Miller Johansson and his sons and grandsons watched them all with sullen
dislike. The miller kept circulating around, Sergeant Travis solicitously by his side, scribbling notes as to everything taken: pots of sauerkraut; corn liquor; dozens of bushel baskets of dried apples; the smoked hams; six cows on the hoof, all of them giving at least two gallons a day of fine milk and cream. The fodder from the barn was put before the horses of the dragoons and wagon teams. There was even tobacco from a neighboring barn, a rare find this far north, hung up to dry in the rafters. Men stuffed wads into their cheeks, filled their pipes after their feast, or stuffed whole leaves into their haversacks to share later with comrades.

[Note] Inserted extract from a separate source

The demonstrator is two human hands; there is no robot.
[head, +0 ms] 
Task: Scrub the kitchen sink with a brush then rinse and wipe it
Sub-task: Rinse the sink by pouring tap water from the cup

It was hard to drive the men back to work. Most of them lay in the sunlight along the side of the road, drifting off to a few minutes of sleep. Exceptions were those whose innards the feast had unsettled after so many weeks of privation.
The last of the heavy bags of ground meal and flour were finally loaded aboard the wagons, smoked hams carried out of the barn along with the remaining baskets of dried apples, destined for the hospitals as was the sauerkraut, to combat the scurvy that was rampant within the army. The poor farmer who had been caught trying to flee found himself holding a voucher, signed by Washington, to be certain, but now minus the wagon, two mules, and half a ton of wheat, except for a hundredweight that Wayne told him to take back to his family, loaded aboard a wheelbarrow that Johansson agreed to rent to him for a pence a day.
Wayne looked over the receipt that Travis had laboriously filled out and shook his head. If paid fairly with real coin and not Continentals, the miller had made out well this day, overcharging by a good 20 percent or more.
But it was all part of a tragic game. It was doubtful at this moment that Congress would ever honor the voucher issued by Washington and counter-signed by him. Those surrounding Conway, Gates, and Mifflin would denounce it as not following proper channels and tell the poor miller to go to hell. They would then forward the bill directly back to the general with a terse letter of reprimand that he had not followed proper procedure and that, beyond this, he had agreed to overpay the miller, a charge that might bring an investigation. If the war was lost, the miller would lose. If the war was won, even then it might take years for Johansson to press his case on the Congress, while in turn he would be facing the lawyers of many an angry client of his mill.